Researchers at Rice University in the US have measured the stiffness of different types of joined-up nanotubes in the most detail ever, and have found that some shapes are tougher than others. The work could help in the design of nanotube-based materials for specific applications in the future, as well as to build 3D structures from these nanomaterials.

When carbon nanotubes are grown in a furnace, different shapes, such as curved, kinked or branched, are formed and these tubes join up in different configurations. A team led byPulickel Ajayan and Boris Yakobson studied five different shapes of joined-up tubes. These were: straight nanotubes (that the researchers named “I”), branched nanotubes (which they called “Y”), covalently joined tubes that cross each other (“X”), nanotubes that join at any angle (“Λ”) and, finally, non-covalent tubes that bind through van der Waals or other weak forces (“Ω”).
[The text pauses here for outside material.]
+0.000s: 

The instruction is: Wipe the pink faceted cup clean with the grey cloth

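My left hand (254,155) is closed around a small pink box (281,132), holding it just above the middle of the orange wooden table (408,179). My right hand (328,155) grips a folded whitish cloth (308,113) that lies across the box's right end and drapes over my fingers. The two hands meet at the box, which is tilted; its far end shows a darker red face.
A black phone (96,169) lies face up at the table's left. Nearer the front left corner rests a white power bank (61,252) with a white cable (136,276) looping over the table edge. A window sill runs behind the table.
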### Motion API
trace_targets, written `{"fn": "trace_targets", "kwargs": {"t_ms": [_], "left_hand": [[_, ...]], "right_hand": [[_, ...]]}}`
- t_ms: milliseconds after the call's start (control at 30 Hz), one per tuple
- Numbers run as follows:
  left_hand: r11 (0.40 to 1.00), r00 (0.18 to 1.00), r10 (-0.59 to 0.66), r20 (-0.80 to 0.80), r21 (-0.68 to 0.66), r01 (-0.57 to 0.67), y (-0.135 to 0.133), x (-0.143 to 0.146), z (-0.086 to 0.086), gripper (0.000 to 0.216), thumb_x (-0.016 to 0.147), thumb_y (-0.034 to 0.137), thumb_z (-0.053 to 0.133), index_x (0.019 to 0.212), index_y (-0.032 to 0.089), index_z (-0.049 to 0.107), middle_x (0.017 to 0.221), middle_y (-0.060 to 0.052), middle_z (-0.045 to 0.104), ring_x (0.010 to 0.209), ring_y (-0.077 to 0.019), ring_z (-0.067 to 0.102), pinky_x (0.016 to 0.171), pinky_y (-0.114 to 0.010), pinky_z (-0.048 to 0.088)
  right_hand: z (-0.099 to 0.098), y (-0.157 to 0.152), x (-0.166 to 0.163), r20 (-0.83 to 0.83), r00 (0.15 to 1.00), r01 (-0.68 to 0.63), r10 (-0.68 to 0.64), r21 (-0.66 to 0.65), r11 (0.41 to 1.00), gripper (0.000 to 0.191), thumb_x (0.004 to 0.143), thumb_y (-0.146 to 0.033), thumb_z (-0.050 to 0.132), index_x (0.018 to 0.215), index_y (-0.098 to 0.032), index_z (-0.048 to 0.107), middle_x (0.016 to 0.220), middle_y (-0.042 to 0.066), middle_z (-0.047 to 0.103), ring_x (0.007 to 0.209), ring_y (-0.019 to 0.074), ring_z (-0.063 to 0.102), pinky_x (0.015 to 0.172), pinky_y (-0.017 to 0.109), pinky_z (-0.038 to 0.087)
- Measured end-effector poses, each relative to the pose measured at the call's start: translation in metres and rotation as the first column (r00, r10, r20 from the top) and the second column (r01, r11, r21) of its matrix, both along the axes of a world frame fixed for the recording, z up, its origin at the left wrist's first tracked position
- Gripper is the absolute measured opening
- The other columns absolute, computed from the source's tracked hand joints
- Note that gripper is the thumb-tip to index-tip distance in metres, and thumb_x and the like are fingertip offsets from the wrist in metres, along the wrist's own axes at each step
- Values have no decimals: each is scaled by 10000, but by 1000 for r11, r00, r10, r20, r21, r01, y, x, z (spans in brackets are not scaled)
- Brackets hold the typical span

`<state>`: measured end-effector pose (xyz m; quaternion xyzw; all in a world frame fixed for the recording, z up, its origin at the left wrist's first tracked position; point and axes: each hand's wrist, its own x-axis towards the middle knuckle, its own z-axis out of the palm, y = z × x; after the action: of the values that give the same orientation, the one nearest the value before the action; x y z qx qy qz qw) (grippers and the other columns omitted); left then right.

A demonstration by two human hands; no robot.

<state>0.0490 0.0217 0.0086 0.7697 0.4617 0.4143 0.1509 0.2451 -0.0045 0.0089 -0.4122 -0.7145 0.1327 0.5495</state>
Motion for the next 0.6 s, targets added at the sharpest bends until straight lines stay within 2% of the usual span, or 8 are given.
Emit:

Team member Chandra Sekhar Tiwary in Ajayans Lab applied pressure to the junctions between the differently shaped joined-up nanotubes using a picoindenter installed on a scanning electron microscope at Hysitron in Minneapolis. The indenter measures force in nanonewtons and displacement in nanometres. The nanotubes were prepared by Rice researcher Sehmus Ozden, who dispersed them in solution and dried them on a silicon substrate before placing them in the microscope.

 

The researchers made sure they were looking at nanotubes that were actually joined together and not just ones that were simply very close to each other but not joined. This was no easy task, they say, since the space between two nanotubes can be as small as just 1 nm, while the resolution of the microscope is 5 nm. The team overcame this problem by picking up one side of a tube to make sure it was welded to another tube. If a tube came away from another tube easily, it was ignored in the experiment.

The researchers found that the Xs were the stiffest type of joined-up tube and the ones that bounced back to nearly their original shape once the pressure from the nanoindenter was released. The next stiffest were the Ys and then the any-angle Λs. The Is and the Ωs were the weakest in the nanoindentation tests.

According to theoretical calculations, performed by team member Yang Yang in Yakobsons Lab, the differently shaped joined-up nanotubes have varying strengths because of the atomic geometry at the junctions between the tubes. “Where nanotubes join, carbon atoms that normally come together in six-member rings are often forced to change their configurations, adjusting to five- and seven-member rings (known as dislocations) to remain in the lowest-energy state,” he explains. “The number of dislocations required to make a nanotube branch is different for each angle and since the dislocations take the brunt of the force exerted by the nanoindenter, those variations determine the overall stiffness of a joined-up nanotube.”

 

The simulations also show that the local walls of the nanotubes (which are essentially rolled-up sheets of carbon or graphene) stretch enough to distribute the strain from the indenter.

Knowing which shapes of joined-up nanotubes are stronger could be important for specific applications. “Imagine if all the joined-up nanotubes were upside-down Y shapes,” says team member Evgeni Penev. “Those such as carpet would be much harder to crush under pressure.”